At Thursday’s virtual briefing of the House Select Subcommittee on the Coronavirus Crisis — which dealt with the impact of the coronavirus pandemic on America’s minority communities — Republican members of the committee took a hard look at the effect that prolonged lockdowns around the country have had on minorities and emphasized the need to reopen our economy.
“The economic and health burden of the shutdown has had too big an impact on minority communities,” said Republican Whip and Select Subcommittee Ranking Member Steve Scalise (R-La.) in his statement at the beginning of the briefing. “Getting people back to work is critical to improving minority health outcomes.”
During his opening statement, health care expert Avik Roy explained that prolonged economic lockdowns have been devastating for minority-owned businesses throughout the country, which is having a negative effect on the health of minority communities.
“In late 2019, black unemployment reached its lowest rate in history: 5.4%,” Roy explained to the panel in regards to the coronavirus lockdown’s disproportionate effect on America’s minority communities. “Today the black unemployment rate is 16.7%.”

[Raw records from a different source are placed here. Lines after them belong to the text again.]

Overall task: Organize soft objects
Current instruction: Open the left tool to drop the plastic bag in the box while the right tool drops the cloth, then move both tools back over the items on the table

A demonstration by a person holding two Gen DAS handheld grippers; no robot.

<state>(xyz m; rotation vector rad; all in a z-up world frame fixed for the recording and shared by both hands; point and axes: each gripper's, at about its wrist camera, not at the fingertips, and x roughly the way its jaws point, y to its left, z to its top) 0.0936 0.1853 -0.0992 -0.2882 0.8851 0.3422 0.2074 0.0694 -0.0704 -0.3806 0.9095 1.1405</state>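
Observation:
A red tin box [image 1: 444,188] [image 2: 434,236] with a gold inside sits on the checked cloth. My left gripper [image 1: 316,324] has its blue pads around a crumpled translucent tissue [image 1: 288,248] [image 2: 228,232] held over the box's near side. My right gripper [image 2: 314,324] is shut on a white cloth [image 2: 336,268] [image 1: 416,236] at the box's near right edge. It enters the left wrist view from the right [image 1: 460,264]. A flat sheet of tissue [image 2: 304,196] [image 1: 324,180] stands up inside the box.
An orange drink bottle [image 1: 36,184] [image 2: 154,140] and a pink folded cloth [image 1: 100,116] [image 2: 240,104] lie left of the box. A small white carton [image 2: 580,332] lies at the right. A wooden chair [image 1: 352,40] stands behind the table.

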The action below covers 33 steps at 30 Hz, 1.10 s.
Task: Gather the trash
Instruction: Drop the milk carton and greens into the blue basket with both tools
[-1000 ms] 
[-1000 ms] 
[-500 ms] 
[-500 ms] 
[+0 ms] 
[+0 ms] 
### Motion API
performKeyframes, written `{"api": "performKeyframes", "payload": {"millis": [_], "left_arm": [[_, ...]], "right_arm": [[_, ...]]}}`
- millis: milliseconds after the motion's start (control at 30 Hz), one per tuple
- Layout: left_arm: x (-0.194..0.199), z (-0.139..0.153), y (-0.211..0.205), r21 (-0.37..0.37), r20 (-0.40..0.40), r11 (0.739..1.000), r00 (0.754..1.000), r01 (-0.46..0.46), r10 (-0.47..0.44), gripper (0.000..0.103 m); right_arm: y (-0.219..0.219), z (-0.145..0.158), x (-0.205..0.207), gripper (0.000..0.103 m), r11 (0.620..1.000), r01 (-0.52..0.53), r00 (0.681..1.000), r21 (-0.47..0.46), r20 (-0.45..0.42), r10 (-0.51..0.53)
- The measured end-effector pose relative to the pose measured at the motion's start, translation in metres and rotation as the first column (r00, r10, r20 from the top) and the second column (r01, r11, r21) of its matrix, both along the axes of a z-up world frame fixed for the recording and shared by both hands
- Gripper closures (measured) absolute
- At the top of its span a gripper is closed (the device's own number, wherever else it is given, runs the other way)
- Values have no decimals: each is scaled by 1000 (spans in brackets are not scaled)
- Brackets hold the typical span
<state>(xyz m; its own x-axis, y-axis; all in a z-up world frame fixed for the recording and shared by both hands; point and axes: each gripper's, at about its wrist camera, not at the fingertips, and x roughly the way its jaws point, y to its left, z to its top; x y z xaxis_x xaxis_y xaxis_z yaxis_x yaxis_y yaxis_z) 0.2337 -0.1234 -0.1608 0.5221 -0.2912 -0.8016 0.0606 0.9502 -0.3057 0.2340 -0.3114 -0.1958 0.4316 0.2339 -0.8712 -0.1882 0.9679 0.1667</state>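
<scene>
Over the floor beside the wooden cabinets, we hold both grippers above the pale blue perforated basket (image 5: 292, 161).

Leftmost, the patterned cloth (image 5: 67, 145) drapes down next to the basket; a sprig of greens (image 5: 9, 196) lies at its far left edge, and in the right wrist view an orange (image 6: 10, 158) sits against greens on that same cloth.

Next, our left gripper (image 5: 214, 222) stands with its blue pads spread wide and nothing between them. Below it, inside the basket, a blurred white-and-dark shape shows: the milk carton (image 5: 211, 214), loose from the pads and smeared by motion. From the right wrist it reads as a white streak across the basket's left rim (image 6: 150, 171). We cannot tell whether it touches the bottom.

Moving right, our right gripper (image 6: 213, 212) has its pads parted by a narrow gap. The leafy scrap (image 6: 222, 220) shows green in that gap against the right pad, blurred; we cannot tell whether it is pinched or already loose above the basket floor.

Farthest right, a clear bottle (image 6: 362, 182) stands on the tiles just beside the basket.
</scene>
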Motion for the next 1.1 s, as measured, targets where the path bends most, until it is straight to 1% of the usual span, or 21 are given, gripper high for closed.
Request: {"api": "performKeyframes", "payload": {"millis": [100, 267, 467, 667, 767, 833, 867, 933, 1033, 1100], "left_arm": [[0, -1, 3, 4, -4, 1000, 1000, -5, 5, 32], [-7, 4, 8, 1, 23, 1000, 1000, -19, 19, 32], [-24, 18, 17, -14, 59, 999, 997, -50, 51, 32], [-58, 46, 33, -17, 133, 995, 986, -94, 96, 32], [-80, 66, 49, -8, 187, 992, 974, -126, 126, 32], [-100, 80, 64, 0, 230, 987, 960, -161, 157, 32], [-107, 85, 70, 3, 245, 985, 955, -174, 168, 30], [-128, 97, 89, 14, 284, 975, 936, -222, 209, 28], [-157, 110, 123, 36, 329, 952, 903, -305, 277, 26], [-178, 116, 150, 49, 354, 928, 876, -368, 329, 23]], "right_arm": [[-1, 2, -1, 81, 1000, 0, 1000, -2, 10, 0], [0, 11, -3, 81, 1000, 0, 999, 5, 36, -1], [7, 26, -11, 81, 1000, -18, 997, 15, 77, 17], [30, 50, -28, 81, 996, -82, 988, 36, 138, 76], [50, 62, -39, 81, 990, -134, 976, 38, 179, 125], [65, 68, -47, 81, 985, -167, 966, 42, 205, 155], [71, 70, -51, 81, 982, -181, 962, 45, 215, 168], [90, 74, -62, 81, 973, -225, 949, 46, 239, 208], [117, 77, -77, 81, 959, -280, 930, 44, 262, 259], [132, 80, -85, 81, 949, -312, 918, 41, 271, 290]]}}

“Reopening the economy is essential for public health,” Dr. Roy told Rep. Blaine Luetkemeyer (R-Mo.) during the question-and-answer portion of the briefing.
“There’s a lot of research now — cumulative research — about the negative effects of unemployment and poverty,” Roy continued. “The one countervailing thing is that, if you lock down the economy, nobody’s getting into a car accident … everything else is negative.”
According to Roy’s research, the average American small business has less than 30 days of cash in reserve if they have no customers, he told the Select Subcommittee. “So we’re seeing already hundreds of thousands of Small businesses — many minority owned, by the way — permanently closed because they don’t have the cash reserves to reopen once we get out of lockdown,” he explained.
“The best way we can help Americans … African Americans, All Americans, is to open up our economy and let people go back to doing the things they need to do, from a health concern point of view that statement is true and from an economic point of view that statement is obviously true,” remarked Oversight Committee Ranking Member Jim Jordan (R-Ohio).
“Absolutely,” Roy responded.
“We need to continue to open, reopen and defeat coronavirus,” said Select Subcommittee Member Jackie Walorski (R-Ind.). “Safely reopening business doesn’t just put money in people’s pockets, it boosts their wealth and their wellbeing.”
In his remarks, Dr. Mark Green (R-Tenn.) called on lawmakers to take an honest and unbiased look at the data when evaluating the disparate impact of the coronavirus on black communities, pointing to medical data from the United States and around the world.
“Unfortunately, due to numerous factors COVID-19 is hitting disproportionately our black brothers and sisters across the globe,” Green said. “We must tackle this issue using a science-based approach that will truly help them … we’ve got to continue studying [COVID-19], but we’ve got to make sure we look at the data fairly.”